> **What is needed**:
Show me every line in the listing that has the word "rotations".

(Provided records)

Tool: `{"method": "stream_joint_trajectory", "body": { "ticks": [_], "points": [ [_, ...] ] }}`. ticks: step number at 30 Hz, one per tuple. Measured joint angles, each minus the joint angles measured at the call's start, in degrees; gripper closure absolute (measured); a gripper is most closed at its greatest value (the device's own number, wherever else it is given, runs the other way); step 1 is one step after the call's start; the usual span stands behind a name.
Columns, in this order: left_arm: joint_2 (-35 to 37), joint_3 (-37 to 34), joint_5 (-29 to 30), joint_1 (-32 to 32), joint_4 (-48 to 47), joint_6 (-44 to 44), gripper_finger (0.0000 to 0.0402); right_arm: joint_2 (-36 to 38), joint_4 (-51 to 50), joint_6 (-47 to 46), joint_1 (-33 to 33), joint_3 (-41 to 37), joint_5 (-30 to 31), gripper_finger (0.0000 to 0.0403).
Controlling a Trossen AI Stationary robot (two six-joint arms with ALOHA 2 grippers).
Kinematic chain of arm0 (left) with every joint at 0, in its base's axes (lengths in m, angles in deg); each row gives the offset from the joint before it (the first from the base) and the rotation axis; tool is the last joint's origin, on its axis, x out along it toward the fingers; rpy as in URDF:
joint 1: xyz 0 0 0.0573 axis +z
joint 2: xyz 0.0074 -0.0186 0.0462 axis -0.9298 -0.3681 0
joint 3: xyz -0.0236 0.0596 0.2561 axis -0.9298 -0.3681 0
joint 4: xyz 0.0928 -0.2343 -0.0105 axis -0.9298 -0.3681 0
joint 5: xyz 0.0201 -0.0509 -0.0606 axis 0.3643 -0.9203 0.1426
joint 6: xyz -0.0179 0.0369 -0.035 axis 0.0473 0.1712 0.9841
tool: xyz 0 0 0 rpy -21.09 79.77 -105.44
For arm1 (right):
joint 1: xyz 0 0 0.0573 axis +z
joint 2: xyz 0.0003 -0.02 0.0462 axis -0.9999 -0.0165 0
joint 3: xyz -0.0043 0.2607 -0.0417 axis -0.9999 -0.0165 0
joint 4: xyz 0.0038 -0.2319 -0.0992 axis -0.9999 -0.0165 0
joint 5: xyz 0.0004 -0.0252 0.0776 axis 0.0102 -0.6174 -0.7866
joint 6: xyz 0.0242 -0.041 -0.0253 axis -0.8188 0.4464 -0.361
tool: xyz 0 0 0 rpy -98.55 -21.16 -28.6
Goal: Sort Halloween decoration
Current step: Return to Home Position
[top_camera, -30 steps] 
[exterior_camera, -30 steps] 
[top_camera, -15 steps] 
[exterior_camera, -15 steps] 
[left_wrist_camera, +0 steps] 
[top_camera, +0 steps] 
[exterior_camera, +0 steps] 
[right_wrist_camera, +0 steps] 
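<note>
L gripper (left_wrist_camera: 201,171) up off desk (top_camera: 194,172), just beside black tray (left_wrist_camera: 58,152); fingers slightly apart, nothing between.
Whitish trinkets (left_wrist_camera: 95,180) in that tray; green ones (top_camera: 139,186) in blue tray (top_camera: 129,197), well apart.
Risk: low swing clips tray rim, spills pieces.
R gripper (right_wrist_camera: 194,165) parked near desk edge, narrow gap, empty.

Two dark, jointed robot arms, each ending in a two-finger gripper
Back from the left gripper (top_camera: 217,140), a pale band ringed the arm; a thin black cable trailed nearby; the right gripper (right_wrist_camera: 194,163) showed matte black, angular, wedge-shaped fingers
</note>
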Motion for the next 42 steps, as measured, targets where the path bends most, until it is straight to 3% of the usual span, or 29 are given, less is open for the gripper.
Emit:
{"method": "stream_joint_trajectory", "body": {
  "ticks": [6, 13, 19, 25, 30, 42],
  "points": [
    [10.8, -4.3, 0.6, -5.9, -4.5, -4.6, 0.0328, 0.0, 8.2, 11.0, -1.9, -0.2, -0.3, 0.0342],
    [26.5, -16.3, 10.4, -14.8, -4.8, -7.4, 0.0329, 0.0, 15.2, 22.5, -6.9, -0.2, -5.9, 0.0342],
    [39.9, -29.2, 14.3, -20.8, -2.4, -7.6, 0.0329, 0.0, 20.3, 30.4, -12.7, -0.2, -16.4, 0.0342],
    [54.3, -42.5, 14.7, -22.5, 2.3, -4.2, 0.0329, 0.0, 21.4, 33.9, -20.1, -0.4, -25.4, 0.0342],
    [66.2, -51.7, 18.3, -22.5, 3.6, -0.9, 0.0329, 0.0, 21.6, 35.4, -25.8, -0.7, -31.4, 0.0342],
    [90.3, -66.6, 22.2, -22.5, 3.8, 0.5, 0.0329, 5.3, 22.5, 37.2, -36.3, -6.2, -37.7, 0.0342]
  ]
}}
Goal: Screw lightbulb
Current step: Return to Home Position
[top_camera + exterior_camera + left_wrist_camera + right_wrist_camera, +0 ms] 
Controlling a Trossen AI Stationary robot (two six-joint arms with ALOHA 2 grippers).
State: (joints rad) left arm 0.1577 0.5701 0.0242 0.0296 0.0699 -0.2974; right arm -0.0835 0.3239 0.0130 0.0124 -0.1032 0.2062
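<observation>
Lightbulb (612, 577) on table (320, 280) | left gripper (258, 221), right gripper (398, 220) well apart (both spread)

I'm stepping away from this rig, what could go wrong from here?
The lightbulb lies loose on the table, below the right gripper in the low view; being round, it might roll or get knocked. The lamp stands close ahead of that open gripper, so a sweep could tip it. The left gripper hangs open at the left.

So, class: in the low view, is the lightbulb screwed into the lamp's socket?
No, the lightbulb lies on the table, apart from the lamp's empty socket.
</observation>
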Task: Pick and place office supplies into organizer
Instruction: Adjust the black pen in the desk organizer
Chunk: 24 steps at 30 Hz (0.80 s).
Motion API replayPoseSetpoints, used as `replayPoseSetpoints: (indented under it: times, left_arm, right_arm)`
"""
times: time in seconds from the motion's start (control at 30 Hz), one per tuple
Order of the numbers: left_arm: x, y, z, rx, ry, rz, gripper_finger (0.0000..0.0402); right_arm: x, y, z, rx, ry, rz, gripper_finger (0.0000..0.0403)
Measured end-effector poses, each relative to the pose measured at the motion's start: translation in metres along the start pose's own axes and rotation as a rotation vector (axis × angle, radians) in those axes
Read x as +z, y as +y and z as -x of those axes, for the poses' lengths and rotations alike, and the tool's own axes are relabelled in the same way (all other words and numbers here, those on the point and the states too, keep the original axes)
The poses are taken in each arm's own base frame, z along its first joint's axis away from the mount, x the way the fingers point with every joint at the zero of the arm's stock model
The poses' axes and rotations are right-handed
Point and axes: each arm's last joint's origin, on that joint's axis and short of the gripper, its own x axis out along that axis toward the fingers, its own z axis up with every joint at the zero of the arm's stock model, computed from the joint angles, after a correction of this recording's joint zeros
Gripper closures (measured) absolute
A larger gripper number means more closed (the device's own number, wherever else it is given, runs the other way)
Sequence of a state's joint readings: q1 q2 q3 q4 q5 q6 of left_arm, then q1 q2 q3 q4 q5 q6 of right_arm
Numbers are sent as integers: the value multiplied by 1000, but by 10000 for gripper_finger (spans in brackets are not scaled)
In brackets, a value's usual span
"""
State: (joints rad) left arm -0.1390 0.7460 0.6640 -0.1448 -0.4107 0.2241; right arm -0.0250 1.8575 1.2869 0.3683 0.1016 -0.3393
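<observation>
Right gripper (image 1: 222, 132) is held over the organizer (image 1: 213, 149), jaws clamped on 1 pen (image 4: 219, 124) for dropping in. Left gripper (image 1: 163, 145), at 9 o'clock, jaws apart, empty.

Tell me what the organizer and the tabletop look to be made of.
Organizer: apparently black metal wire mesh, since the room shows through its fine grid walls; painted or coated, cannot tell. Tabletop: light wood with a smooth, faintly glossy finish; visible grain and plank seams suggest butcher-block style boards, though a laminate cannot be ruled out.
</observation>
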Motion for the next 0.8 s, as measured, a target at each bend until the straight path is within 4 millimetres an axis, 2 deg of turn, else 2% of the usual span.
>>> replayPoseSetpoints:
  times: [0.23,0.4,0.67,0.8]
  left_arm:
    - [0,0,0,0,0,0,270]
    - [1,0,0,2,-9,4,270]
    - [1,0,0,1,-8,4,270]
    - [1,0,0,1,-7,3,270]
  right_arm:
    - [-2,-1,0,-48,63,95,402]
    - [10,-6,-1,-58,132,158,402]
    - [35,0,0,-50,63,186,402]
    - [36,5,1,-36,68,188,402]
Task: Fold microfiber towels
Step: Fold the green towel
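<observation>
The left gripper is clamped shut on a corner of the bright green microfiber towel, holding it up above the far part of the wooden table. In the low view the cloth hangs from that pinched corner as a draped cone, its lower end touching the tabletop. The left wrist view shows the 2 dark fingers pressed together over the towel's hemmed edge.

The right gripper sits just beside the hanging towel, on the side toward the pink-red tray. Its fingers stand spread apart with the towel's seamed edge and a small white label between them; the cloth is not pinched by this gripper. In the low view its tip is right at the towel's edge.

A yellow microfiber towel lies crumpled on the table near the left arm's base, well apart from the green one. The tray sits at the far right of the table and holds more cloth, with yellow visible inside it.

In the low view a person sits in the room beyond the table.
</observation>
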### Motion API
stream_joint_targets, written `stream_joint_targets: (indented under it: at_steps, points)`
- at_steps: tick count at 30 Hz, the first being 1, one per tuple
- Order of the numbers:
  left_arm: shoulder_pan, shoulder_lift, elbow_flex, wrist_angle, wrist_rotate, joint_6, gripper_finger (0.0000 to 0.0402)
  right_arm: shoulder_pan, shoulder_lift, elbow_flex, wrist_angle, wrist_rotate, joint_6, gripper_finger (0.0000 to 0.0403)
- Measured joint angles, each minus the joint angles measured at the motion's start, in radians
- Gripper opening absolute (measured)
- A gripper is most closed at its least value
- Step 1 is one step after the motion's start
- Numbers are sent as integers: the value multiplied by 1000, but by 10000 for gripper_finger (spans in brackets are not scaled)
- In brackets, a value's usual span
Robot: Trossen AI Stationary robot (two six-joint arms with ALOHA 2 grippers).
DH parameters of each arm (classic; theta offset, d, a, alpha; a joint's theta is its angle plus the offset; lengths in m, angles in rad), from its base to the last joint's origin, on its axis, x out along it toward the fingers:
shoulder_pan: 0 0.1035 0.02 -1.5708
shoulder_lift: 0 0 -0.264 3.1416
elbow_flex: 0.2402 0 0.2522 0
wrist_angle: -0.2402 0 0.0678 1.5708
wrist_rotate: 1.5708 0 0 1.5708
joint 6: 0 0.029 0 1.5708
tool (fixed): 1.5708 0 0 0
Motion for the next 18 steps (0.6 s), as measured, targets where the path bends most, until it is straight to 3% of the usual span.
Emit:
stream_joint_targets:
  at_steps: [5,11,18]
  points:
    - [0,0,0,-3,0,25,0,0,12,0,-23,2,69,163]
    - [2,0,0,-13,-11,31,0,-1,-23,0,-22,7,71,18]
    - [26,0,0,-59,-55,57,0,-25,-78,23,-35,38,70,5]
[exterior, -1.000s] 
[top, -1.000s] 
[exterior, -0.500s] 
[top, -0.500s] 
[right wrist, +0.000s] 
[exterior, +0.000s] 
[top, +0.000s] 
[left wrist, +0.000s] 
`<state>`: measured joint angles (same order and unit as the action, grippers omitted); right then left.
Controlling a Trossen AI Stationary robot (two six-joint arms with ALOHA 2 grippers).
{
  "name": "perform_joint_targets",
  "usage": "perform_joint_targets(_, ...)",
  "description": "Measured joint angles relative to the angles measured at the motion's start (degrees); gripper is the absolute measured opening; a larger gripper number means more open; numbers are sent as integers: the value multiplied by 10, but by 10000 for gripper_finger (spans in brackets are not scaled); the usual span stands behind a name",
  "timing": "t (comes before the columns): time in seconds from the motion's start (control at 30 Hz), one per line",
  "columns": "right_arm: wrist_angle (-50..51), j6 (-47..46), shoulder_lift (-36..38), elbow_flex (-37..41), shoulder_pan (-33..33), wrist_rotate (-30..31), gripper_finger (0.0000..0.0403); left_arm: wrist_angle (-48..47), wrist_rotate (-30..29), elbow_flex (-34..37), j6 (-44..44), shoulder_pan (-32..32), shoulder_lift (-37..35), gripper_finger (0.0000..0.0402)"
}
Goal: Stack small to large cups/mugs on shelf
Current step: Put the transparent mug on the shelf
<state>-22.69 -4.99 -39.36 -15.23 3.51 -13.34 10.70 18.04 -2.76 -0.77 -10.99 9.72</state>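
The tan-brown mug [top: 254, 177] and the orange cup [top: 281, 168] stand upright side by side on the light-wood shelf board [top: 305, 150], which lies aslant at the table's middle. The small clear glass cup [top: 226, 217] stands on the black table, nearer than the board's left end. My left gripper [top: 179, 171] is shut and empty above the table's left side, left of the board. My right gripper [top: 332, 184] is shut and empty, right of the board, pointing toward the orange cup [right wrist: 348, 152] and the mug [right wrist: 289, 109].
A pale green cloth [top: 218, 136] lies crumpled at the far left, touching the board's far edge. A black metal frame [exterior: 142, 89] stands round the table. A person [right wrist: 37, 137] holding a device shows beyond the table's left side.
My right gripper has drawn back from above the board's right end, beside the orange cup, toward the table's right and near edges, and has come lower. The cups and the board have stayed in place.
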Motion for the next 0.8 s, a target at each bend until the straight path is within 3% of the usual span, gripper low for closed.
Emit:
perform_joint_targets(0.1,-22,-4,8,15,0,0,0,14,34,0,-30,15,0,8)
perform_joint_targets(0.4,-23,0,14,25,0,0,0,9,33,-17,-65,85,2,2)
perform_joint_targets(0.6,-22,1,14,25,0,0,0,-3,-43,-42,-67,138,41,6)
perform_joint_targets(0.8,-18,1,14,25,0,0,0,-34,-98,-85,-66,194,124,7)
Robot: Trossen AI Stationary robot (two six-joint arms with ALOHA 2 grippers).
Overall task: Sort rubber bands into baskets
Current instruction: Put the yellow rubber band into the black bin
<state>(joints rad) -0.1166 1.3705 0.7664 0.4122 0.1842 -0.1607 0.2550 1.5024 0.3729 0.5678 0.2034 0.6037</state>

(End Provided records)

> **The completed task**:
Read x as +z, y as +y and z as -x of those axes, for the poses' lengths and rotations alike, and the tool's own axes are relabelled in the same way (all other words and numbers here, those on the point and the states too, keep the original axes)
The poses' axes and rotations are right-handed

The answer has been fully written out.